By David Shepardson
(Reuters) – United Auto Workers President Shawn Fain said Monday the union is prepared to negotiate around the clock with the Detroit Three automakers with just four days before a potential strike of 146,000 U.S. autoworkers.
“We are ready to negotiate in Detroit 24/7, just as we have been for the past seven weeks since we gave them our Members Demands,” Fain said in a statement. “Despite receiving no response for over a month, when the CEOs are ready to make a serious offer we’ll be there, day or night.”
Chrysler-parent Stellantis said earlier Monday it planned to make a new counteroffer to the UAW after the union made its own revised offer on Sunday. The current four-year labor deal expires on Sept. 14 at 11:59 p.m. ET.
The UAW on Friday had rejected revised offers from Stellantis, General Motors and Ford Motor. GM made a new offer to the UAW over the weekend, but the details were not immediately available. GM declined to comment.
UAW bargainers met with GM and Ford on Sunday and made progress, officials told Reuters.

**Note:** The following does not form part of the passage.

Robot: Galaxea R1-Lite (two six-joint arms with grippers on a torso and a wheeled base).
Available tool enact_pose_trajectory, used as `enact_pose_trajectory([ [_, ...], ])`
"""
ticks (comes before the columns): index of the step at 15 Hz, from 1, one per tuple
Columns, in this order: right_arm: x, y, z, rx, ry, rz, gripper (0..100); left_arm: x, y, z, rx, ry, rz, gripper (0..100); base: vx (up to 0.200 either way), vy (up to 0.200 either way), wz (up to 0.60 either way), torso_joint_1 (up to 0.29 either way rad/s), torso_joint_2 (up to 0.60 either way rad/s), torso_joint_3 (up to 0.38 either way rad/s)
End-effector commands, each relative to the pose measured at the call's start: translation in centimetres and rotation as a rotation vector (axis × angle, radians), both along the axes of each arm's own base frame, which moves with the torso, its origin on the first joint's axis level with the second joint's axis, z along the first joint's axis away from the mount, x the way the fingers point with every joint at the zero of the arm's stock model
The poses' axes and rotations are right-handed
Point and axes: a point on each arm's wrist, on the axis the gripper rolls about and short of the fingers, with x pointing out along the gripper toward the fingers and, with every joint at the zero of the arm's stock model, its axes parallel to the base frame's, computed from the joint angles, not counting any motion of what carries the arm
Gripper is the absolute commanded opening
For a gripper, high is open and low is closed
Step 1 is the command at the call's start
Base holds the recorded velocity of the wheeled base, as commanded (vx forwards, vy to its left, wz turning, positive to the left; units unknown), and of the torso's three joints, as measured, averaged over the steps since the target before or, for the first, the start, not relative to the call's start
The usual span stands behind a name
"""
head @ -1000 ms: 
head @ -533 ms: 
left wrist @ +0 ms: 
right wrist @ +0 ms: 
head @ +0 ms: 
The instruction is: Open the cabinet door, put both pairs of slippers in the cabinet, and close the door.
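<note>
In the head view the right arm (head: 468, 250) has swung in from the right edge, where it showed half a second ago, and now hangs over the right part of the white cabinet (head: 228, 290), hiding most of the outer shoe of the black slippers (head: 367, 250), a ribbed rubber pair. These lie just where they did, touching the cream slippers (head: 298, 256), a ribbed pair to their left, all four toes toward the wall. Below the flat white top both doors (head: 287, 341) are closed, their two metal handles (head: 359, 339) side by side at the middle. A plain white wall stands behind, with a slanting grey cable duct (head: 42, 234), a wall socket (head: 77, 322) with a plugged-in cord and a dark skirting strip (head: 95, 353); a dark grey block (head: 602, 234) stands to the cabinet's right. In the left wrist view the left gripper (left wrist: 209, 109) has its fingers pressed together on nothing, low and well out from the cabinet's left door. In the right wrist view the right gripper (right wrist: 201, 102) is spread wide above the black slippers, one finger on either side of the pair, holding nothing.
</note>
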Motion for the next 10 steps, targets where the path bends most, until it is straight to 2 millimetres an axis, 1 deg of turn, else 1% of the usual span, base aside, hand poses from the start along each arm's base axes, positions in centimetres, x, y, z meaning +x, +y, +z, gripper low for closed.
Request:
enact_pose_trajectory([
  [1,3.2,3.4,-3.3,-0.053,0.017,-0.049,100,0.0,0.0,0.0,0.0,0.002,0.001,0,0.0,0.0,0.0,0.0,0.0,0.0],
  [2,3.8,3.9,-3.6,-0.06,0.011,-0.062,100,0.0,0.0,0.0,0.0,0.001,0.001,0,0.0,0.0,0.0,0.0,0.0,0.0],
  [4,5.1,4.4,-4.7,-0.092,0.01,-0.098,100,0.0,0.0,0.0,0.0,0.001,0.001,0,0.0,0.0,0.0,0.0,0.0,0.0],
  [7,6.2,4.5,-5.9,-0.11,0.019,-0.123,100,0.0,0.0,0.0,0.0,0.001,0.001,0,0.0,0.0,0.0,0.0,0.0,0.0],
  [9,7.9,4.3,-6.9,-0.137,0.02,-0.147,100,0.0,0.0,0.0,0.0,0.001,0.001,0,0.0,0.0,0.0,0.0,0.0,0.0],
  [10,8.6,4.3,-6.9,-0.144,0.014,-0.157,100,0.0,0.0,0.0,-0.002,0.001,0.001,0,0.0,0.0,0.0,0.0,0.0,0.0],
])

“We are on a good path and remain committed to reaching a tentative agreement without a work stoppage that would negatively impact our employees and our customers,” Stellantis told employees in a an email Monday, adding that Stellantis and UAW subcommittees reached tentative agreements in a number of areas, including health and safety.
Stellantis said Friday it had offered U.S. hourly workers a 14.5% wage hike over four years, much less than the 46% wage hike the union initially sought.
GM said Thursday it offered workers a 10% wage hike and two additional 3% annual lump-sum payments over four years. Stellantis last week did not offer additional lump-sum payments.
Ford last week hiked its offer to a 10% wage hike and lump sum payments after offering a 9% wage increase through 2027 and 6% lump sum payments.
The Detroit Three have offered to minimum pay for temporary workers to $20 an hour and reduce the time necessary to reach top wages for permanent autoworkers from eight years to six years.
The union’s demands include a 20% immediate wage increase followed by four 5% annual wage hikes, defined-benefit pensions for all workers, 32-hour work weeks and additional cost-of-living hikes.
Stellantis previously offered $10,500 in inflation protection payments over the four years, while GM is offering $11,000 and Ford $12,000.